The only dyno I have seen for an auto is EC's @ 133 whp stock on 87. It was 138 w/ 91 octane. That was on a 09' btw.


----------



## VWShocker (Mar 19, 2010)

2ohgti said:


> The only dyno I have seen for an auto is EC's @ 133 whp stock on 87. It was 138 w/ 91 octane. That was on a 09' btw.


 You failed really hard!! 
:what:


----------



## GrkPranksta69 (Jan 11, 2009)




----------



## spartanrabbit09 (Feb 10, 2010)

opcorn:


----------



## sagerabbit (Aug 14, 2007)

Why does it matter, nightshift? Last I read you were going with twin super/turbo charge. Did you forget to dyno before you had that installed? Surely that's why you are asking...
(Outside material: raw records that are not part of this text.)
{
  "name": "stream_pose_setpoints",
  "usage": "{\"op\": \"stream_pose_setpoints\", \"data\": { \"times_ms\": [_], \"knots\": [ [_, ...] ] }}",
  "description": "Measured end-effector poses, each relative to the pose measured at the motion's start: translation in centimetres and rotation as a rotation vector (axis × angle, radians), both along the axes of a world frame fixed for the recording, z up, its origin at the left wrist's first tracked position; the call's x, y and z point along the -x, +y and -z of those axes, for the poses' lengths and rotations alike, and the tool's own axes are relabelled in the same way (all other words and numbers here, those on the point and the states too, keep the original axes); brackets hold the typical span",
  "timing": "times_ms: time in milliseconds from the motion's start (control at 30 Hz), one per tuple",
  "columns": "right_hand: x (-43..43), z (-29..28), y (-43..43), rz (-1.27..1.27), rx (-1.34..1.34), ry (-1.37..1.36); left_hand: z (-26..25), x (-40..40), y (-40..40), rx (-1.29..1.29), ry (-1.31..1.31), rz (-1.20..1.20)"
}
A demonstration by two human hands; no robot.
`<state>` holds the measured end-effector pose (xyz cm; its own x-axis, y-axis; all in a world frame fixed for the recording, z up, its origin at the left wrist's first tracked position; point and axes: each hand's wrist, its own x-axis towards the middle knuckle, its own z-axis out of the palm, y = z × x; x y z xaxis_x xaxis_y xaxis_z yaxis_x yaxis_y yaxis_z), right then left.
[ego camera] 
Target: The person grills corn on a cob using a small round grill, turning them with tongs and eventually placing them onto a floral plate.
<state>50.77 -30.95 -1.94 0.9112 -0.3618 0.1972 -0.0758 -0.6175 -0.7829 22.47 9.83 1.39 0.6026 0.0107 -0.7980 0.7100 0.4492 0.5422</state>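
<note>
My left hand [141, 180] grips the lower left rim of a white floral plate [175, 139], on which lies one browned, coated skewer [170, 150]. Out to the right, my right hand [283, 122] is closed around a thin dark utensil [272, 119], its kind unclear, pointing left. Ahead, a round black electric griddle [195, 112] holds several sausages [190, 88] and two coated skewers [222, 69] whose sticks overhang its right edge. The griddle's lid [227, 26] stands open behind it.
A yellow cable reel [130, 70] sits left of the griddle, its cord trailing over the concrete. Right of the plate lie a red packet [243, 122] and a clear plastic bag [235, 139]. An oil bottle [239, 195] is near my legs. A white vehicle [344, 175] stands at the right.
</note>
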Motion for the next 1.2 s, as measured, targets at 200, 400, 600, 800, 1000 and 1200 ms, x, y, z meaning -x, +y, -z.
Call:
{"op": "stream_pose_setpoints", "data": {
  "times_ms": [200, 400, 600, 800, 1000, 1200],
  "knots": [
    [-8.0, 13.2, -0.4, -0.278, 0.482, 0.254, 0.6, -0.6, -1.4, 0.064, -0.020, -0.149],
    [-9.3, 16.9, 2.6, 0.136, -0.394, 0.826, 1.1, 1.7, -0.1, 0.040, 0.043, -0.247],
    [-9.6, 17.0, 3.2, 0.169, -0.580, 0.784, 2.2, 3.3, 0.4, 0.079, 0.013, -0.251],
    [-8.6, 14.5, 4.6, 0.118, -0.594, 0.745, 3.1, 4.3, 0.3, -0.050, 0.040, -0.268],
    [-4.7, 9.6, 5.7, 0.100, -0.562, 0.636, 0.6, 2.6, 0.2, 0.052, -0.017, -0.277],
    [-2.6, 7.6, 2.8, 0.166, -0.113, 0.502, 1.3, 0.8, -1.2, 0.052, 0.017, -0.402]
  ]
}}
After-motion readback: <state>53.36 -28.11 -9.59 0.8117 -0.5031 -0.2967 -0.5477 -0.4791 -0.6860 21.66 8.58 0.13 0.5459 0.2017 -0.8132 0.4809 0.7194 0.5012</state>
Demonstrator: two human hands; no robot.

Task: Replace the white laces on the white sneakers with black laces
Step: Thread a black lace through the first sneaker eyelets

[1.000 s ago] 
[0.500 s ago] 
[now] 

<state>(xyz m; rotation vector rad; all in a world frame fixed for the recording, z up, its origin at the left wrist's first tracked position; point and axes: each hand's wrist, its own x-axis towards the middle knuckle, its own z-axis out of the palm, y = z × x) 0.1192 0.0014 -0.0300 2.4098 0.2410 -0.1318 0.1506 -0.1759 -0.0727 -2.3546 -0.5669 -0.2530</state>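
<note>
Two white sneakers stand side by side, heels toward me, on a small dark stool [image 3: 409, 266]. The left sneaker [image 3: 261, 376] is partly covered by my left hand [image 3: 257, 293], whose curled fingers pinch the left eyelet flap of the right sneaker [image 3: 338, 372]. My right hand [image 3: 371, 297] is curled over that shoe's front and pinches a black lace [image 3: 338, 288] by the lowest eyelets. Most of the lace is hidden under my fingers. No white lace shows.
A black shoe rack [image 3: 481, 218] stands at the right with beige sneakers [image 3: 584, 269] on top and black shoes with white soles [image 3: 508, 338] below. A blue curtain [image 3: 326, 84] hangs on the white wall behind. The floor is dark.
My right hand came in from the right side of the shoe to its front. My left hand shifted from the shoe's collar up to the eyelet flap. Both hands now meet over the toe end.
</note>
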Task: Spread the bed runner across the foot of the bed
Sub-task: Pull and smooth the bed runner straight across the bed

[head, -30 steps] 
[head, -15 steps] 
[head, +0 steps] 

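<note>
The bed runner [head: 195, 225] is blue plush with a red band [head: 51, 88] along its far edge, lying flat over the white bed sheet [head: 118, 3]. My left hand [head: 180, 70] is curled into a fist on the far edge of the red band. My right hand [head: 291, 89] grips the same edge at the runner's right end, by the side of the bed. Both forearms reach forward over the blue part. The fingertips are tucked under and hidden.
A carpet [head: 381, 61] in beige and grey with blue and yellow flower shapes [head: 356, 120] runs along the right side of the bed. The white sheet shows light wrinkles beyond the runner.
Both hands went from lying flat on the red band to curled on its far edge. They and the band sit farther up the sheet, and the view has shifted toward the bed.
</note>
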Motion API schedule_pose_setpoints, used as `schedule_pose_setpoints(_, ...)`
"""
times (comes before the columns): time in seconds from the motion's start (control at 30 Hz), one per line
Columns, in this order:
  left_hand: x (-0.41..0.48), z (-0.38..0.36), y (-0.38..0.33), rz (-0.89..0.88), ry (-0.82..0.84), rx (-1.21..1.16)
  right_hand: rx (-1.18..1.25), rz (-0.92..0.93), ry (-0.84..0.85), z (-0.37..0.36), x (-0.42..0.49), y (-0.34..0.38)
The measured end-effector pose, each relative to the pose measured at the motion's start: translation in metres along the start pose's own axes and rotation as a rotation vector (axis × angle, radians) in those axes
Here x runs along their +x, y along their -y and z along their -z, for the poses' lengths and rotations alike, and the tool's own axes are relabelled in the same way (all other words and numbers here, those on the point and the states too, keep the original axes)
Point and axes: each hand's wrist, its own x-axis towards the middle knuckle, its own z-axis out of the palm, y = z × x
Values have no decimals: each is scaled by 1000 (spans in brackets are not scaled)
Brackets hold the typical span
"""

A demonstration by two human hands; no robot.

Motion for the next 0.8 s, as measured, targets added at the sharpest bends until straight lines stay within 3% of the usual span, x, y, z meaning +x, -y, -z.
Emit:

Not that this thread deserves it,
IB4TL


----------



## zucchini (Aug 30, 2009)

Everytime I read this tread I have more fun....you guys love him.....lol


----------



## 2ohgti (Nov 8, 2004)

VWShocker said:


> You failed really hard!!
> :what:


Is that right you ****ing noob :screwy:


----------



## VWShocker (Mar 19, 2010)

2ohgti said:


> Is that right you ****ing noob :screwy:


Noob?? You called ME a ****ing noob?? How about you responding to this OP who has been shunned from the community for asking bogus pointless questions you ****ing noob!


----------



## MKVJET08 (Feb 12, 2008)

*nightshift1983*

http://tinyurl.com/386rkr9


----------



## nightshift1983 (Sep 4, 2006)

*thanks for the info.*

was comparing it to another car to see if I really wanted to trade it in


----------



## VWShocker (Mar 19, 2010)

nightshift1983 said:


> was comparing it to another car to see if I really wanted to trade it in


Do it and then GTFO our board. 

-E


----------



## flyboy425 (Mar 16, 2010)

wow ppl be nice haha


----------



## GrkPranksta69 (Jan 11, 2009)

This is the vortex, we're never nice


----------



## vw93to85 (May 10, 2007)

nightshift1983 said:


> was comparing it to another car to see if I really wanted to trade it in


Nobody likes you


----------



## viabobed (Oct 27, 2006)

Wow the Vortex has gotten pretty mean since I have been gone. 

Well, the early ones come with 150hp to the crank, and 170hp for the later models. 

A while back somebody dyno'd the car and said they got 150hp on the early models, but on all cars you should be getting like 18% drivetrain loss. 


So its safe to say 120 WHP, and 140 WHP

You should read the FAQ's before starting a thread like this. Or this ^^^ will happen.


----------